- **Directions for this task**
Write the listing out again word for word, excluding any pictures.

- **Recorded data**
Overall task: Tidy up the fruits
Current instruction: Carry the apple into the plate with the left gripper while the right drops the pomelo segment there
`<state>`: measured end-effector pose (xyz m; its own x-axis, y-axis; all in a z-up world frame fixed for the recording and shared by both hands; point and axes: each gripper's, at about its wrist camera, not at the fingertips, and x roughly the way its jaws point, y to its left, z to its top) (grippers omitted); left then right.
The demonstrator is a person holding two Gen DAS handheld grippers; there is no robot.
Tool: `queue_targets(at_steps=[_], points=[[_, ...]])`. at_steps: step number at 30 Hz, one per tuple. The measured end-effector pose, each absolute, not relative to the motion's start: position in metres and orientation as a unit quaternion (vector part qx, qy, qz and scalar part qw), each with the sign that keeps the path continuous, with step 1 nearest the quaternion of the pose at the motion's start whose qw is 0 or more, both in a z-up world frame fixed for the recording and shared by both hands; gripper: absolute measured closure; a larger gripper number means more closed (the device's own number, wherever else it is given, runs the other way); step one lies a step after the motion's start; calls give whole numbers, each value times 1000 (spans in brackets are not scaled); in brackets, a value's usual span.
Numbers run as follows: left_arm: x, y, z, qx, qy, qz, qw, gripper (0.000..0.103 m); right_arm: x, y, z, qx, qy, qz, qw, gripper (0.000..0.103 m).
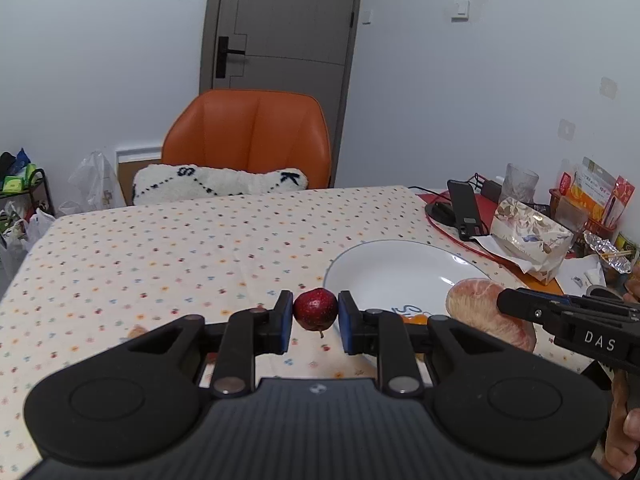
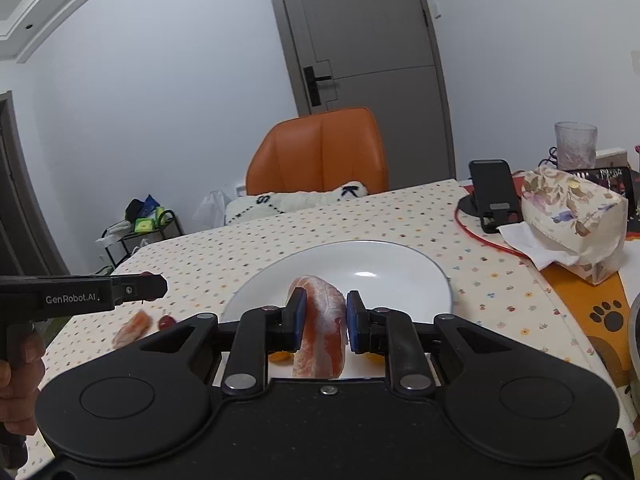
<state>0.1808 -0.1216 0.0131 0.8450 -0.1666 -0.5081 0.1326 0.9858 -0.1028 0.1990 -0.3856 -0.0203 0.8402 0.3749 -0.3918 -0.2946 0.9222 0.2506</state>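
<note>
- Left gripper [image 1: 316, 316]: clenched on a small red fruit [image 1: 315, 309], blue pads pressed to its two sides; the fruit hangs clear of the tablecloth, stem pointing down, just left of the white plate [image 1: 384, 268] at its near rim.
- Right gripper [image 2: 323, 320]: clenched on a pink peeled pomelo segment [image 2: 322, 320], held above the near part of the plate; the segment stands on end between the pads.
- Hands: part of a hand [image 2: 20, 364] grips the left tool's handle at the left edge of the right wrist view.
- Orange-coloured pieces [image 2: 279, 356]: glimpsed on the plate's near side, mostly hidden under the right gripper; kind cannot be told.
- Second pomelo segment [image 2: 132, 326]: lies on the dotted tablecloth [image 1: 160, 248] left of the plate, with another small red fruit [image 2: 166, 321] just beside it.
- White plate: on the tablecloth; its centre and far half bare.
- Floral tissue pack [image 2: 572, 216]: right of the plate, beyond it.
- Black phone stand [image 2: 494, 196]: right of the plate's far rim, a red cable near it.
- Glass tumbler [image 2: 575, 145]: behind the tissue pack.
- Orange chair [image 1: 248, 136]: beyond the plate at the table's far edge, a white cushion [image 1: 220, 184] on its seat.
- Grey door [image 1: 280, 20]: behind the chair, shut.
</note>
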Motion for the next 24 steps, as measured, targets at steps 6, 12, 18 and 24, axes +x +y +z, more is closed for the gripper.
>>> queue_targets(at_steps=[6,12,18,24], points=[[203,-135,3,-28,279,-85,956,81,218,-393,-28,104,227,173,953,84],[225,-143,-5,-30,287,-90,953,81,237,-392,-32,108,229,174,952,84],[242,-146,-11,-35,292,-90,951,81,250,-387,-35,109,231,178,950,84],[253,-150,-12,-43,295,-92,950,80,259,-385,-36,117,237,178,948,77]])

- **Expected answer**
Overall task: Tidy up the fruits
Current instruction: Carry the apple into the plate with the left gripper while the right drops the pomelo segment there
`<state>`: measured end-effector pose (xyz m; its own x-axis, y-axis; all in a z-up world frame fixed for the recording and shared by both hands; point and axes: each gripper's, at about its wrist camera, not at the fingertips, and x roughly the way its jaws point, y to its left, z to its top) (grippers omitted); left then right.
The demonstrator is a person holding two Gen DAS handheld grippers; there is no robot.
Tool: `queue_targets(at_steps=[_], points=[[_, ...]])`. at_steps: step number at 30 Hz, one per tuple. The measured end-effector pose, each absolute, not relative to the motion's start: position in metres and orientation as a unit quaternion (vector part qx, qy, qz and scalar part qw), each with the sign that keeps the path continuous, with step 1 nearest the quaternion of the pose at the motion's start whose qw is 0 or more, both in a z-up world frame fixed for the recording and shared by both hands; gripper: absolute measured closure; a larger gripper number means more closed (the device's own number, wherever else it is given, runs the other way); step one lies a step after the motion's start; calls give whole numbers, each value times 1000 (spans in brackets are not scaled); in brackets, a value's usual span.
Numbers run as follows: left_arm: x, y, z, qx, qy, qz, qw, gripper (0.000..0.103 m); right_arm: x, y, z, qx, qy, qz, qw, gripper (0.000..0.103 m).
<state>0.1808 -0.1216 0.0131 0.8450 -0.1666 -0.5081 0.1326 0.9858 -0.1028 0.1990 -0.3856 -0.0203 0.8402 0.3749 -0.3918 -0.2946 0.9222 0.2506</state>
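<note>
- Left gripper [image 1: 316, 316]: clenched on a small red fruit [image 1: 315, 309], blue pads pressed to its two sides; the fruit hangs clear of the tablecloth, stem pointing down, just left of the white plate [image 1: 384, 268] at its near rim.
- Right gripper [image 2: 323, 320]: clenched on a pink peeled pomelo segment [image 2: 322, 320], held above the near part of the plate; the segment stands on end between the pads.
- Hands: part of a hand [image 2: 20, 364] grips the left tool's handle at the left edge of the right wrist view.
- Orange-coloured pieces [image 2: 279, 356]: glimpsed on the plate's near side, mostly hidden under the right gripper; kind cannot be told.
- Second pomelo segment [image 2: 132, 326]: lies on the dotted tablecloth [image 1: 160, 248] left of the plate, with another small red fruit [image 2: 166, 321] just beside it.
- White plate: on the tablecloth; its centre and far half bare.
- Floral tissue pack [image 2: 572, 216]: right of the plate, beyond it.
- Black phone stand [image 2: 494, 196]: right of the plate's far rim, a red cable near it.
- Glass tumbler [image 2: 575, 145]: behind the tissue pack.
- Orange chair [image 1: 248, 136]: beyond the plate at the table's far edge, a white cushion [image 1: 220, 184] on its seat.
- Grey door [image 1: 280, 20]: behind the chair, shut.
</note>
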Motion for the next 24 steps, as measured, targets at steps 6, 12, 18 and 24, axes +x +y +z, more is closed for the gripper.
>>> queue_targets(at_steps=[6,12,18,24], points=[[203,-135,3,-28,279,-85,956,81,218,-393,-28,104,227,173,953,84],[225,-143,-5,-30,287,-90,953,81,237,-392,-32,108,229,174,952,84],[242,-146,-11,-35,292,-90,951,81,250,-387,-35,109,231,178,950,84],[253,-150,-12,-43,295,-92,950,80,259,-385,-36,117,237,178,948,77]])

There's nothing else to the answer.